Pozwalam sobie wysłać ten list ze względu na zapytania kierowane do mnie z różnych stron a dotyczące krótkiego filmu, który ukazał się w sobotę na stronie internetowej Wirtualnej Polski i zawierał świadectwo kobiety, która odeszła z jakiegoś zgromadzenia zakonnego. Od strony treści jej świadectwo zajęło cały czas filmu z wyjątkiem kilku wyjętych z kontekstu zdań z 40-minutowego wywiadu ze mną i zdjęć robionych w naszej kaplicy Urszulanek szarych w czasie Mszy św. potraktowanych jako tło wypowiedzi tej pani, a nie – jak umawialiśmy się – tło do wywiadu ze mną. Zgodziłam się na wywiad pod warunkiem możliwości autoryzowania go i takie zapewnienie dostałam, co więcej dziennikarka przeprowadzająca wywiad przysłała mi filmik do autoryzacji. Odpowiedziałam natychmiast e-mailem, że wywiadu NIE AUTORYZUJĘ I PRZEZ TELEFON ZAŻĄDAŁAM USUNIĘCIA MOJEJ WYPOWIEDZI I NAGRANIA Z KAPLICY. OTRZYMAŁAM ZAPEWNIENIE, ŻE TAK SIĘ STANIE, ale film pozostał na stronie.

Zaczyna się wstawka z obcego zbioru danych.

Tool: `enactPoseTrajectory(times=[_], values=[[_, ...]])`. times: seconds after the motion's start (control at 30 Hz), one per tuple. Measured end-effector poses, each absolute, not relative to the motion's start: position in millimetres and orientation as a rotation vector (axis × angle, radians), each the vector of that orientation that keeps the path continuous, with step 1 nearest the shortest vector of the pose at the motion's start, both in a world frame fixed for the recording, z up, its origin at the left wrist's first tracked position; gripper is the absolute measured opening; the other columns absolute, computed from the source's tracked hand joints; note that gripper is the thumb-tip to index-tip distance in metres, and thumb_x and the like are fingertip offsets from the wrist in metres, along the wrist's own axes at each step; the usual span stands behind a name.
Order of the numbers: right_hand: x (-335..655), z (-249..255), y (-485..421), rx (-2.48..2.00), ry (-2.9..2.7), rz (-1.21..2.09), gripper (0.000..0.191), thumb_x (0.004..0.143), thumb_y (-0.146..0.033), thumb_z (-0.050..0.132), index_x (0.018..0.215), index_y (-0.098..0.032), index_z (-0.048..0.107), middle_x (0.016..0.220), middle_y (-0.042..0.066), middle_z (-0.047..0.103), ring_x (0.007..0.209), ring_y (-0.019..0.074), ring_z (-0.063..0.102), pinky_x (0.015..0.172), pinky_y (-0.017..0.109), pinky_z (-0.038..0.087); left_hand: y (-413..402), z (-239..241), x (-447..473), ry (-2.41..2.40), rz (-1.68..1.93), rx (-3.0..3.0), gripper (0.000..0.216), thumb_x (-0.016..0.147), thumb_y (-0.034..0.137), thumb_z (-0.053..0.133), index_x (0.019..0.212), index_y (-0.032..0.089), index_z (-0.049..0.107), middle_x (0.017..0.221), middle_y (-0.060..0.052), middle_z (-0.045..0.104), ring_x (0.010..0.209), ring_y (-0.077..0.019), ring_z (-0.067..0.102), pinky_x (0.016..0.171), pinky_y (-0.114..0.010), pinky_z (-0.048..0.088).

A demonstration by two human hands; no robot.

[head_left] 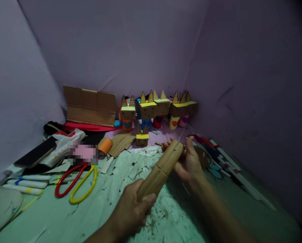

Sposób zrobienia filmu sugeruje, że ex-zakonnicą jest nasza siostra. Nie jest! Choć i od nas czasem ktoś odchodzi z własnej inicjatywy lub z inicjatywy Zgromadzenia.
Piszę o tej manipulacji jako o PRZESTRODZE dla innych, przede wszystkim przed niektórymi mediami. Sama jestem zdania, że trzeba rozmawiać ze wszystkimi, ale jak się uchronić przed nieuczciwością?